The pandemic has exacerbated organizational challenges related to employee wellbeing and mental health. Countless national and global studies have pointed to the rising rates of burnout and the associated risks for individuals and organizations alike.
Are employee wellbeing programs the solution? As Christie Hunter Arscott, author of Begin Boldly states: “Unfortunately, equipping individuals to tackle overwhelm and exhaustion through programmatic offerings has its limits. Furthermore, burnout is now recognized by the World Health Organization as an ‘occupational phenomenon’, which puts the onus on solving it on the organization, rather than the individual.”
What can organizational leaders do to combat this rising trend? According to Arscott, there is one simple and often overlooked solution to burnout that organizations can implement immediately.
The solution is to ensure employees understand what matters most to their managers so that they can make informed time and energy investments.
According to Arscott’s research, most employees have felt pulled in too many directions, while experiencing feelings of conflict, tension, and overwhelm. The reason? “Employees often fall victim to investing in activities they think matter at work, while overlooking what is actually critically important to their managers and teams. Their time investment is based on assumption rather than informed insight.”

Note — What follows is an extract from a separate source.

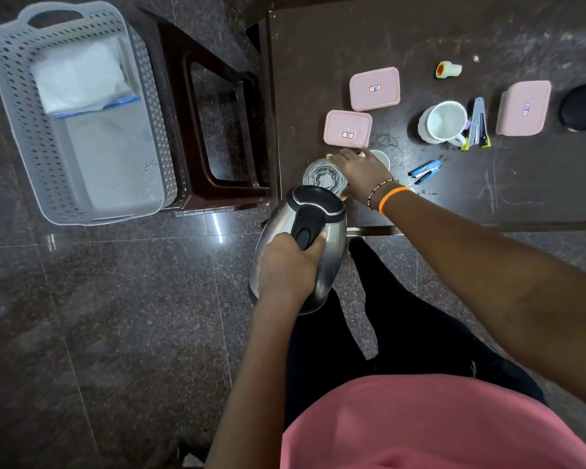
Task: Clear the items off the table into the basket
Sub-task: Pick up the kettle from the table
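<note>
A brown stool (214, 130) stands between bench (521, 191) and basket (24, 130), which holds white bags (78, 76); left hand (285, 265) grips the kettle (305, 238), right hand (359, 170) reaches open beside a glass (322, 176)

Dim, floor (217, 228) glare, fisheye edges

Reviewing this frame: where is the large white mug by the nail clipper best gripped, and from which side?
Probably by the handle of the white mug, which sticks out toward the table's near edge, so a hand can come from the person's side. The mug stands upright and looks empty. The nail clipper lies close on its right, crowding a grip around the body.
</note>
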Motion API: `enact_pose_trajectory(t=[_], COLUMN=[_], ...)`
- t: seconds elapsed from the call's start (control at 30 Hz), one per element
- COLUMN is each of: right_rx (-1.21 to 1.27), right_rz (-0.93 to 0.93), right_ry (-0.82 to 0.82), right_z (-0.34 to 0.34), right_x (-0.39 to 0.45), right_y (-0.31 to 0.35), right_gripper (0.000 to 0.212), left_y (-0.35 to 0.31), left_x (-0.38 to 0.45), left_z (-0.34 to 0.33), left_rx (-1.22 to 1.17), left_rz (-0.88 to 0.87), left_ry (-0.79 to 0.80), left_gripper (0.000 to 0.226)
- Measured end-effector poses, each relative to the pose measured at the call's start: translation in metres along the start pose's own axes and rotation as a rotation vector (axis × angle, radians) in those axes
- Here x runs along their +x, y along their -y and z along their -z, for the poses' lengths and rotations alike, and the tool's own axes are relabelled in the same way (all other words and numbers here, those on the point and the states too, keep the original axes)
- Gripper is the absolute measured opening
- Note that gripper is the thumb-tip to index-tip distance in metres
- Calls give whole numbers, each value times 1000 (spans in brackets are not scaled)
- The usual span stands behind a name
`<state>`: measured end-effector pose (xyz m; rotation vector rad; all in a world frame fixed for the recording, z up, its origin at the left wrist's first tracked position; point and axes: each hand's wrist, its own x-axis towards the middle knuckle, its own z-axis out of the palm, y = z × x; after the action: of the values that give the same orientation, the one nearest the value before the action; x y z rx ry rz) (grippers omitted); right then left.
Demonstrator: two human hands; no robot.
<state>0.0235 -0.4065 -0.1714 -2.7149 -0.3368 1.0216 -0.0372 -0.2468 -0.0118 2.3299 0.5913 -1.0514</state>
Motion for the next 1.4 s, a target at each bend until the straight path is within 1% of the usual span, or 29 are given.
enact_pose_trajectory(t=[0.17, 0.33, 0.57, 0.73, 0.93, 1.27, 1.4], right_rx=[86, 159, 168, 192, 203, 184, 184], right_rz=[-68, -89, -103, -108, -96, -92, -94], right_ry=[-30, -27, -4, -23, -39, -22, -22], right_z=[3, 6, 9, 11, 14, 15, 15], right_x=[-5, -6, -8, -10, -12, -14, -14], right_y=[2, 2, 3, 4, 5, 6, 6], right_gripper=[70, 66, 73, 66, 57, 68, 68], left_y=[1, -3, -4, -7, -7, -7, -7], left_x=[-1, -2, -1, -1, -2, 2, 2], left_z=[-1, -3, -2, 0, 1, 2, 3], left_rx=[22, 44, 41, 44, 18, 11, 9], left_rz=[2, 25, 21, 13, 14, 17, 31], left_ry=[-6, 7, 16, 19, 21, 44, 58], left_gripper=[46, 50, 47, 49, 46, 43, 42])
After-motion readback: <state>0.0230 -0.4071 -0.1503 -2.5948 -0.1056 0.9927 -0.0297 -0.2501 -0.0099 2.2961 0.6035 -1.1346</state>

Here’s how to take action.
1. Focus employees on tasks with the most return on their time investment
Arscott encourages leaders to imagine employees as having a wallet with a limited number of dollars – their time. Leaders are responsible for helping employees invest those dollars in the activities and tasks that produce the most returns. Optimizing investments means that employees will be less susceptible to burnout. Not optimizing them results in ongoing feelings of conflict and tension. If your employees are investing based on assumptions rather than insights, you’re likely unintentionally creating a culture of burnout.

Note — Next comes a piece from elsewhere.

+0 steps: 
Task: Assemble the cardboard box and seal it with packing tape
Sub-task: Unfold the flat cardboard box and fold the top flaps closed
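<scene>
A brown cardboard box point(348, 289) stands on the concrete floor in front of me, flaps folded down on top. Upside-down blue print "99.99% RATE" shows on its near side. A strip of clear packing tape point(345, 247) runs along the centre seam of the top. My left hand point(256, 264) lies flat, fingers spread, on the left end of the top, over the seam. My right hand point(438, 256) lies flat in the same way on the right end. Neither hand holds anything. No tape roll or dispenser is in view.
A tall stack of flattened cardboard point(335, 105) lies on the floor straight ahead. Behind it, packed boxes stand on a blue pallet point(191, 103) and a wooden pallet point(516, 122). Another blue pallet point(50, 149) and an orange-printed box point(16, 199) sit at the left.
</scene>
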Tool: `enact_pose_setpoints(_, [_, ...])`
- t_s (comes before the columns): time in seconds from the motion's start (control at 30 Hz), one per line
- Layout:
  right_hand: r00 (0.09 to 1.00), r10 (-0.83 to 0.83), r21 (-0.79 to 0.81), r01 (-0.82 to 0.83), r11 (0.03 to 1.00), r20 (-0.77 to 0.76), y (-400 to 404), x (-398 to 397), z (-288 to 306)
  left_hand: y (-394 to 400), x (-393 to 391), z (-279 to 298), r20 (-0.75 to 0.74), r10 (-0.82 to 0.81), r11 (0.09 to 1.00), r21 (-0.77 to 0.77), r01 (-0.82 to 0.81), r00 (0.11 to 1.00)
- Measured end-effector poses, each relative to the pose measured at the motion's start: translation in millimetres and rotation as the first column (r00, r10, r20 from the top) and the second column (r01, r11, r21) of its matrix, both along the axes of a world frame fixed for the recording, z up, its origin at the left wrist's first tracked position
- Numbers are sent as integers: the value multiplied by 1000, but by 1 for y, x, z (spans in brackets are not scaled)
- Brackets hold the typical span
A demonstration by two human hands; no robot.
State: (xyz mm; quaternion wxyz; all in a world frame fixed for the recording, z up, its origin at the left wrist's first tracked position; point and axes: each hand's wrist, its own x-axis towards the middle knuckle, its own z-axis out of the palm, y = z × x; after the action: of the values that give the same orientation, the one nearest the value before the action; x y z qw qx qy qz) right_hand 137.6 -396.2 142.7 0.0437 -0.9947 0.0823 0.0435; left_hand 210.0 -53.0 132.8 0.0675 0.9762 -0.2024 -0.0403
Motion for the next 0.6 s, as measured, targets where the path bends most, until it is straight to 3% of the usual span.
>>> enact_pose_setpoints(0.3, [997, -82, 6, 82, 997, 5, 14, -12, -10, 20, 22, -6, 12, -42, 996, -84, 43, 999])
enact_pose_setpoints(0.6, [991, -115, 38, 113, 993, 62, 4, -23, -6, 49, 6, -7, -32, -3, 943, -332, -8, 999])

2. Ensure managers share what matters
In the day-to-day hustle and bustle of to-dos and competing priorities, managers may not share what matters most to them. This prevents employees from prioritizing and allocating their tasks accordingly. Without insights on expectations and priorities, employees can fall victim to frantically investing time in things that don’t matter, with increased feelings of tension and conflict being the byproduct. Even if they work 18-hour days, employees may get negative feedback in a performance review if they weren’t prioritizing and executing on the thing that mattered most to their managers. Arscott shares that this is comparable to “pushing a boulder up a mountain only to reach the top and realize that you are climbing the wrong mountain. If managers don’t provide directions on which mountain to climb, employees will invest their energy in the wrong climbs at the expense of wellbeing and productivity.” This is poor investment with poor returns. Encourage all managers to set up weekly and structured time or communications to share what matters most, what their priorities are, and help employees invest their time accordingly. Building an understanding of real expectations can alleviate pressure.

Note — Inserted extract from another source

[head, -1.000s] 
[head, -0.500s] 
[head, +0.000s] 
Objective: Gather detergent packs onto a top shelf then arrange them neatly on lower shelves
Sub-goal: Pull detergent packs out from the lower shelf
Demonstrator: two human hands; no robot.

3. Create a culture of curiosity
As Arscott shares: “Curiosity leads to clarity.” Leaders should encourage employees to ask questions regarding how to best invest their time. Once they’ve clarified expectations, they can optimize investments. If they are investing most of their time at work trying to manage customer requests, when what is really important to their manager is executing on a particular project deadline, they can tweak their time investment accordingly. Employees can use curiosity to understand expectations and manage those expectations by investing in the activities that mean the most and generate the most value for those who have a stake in their careers. Employees can ask their managers: What matters most to you right now?
In short, even the best wellbeing programs won’t address burnout if employees aren’t optimizing the investment of their limited time dollars by spending them on the activities and outputs that matter most to their managers. Help your employees invest in the activities that will produce the most returns and in turn, battle burnout.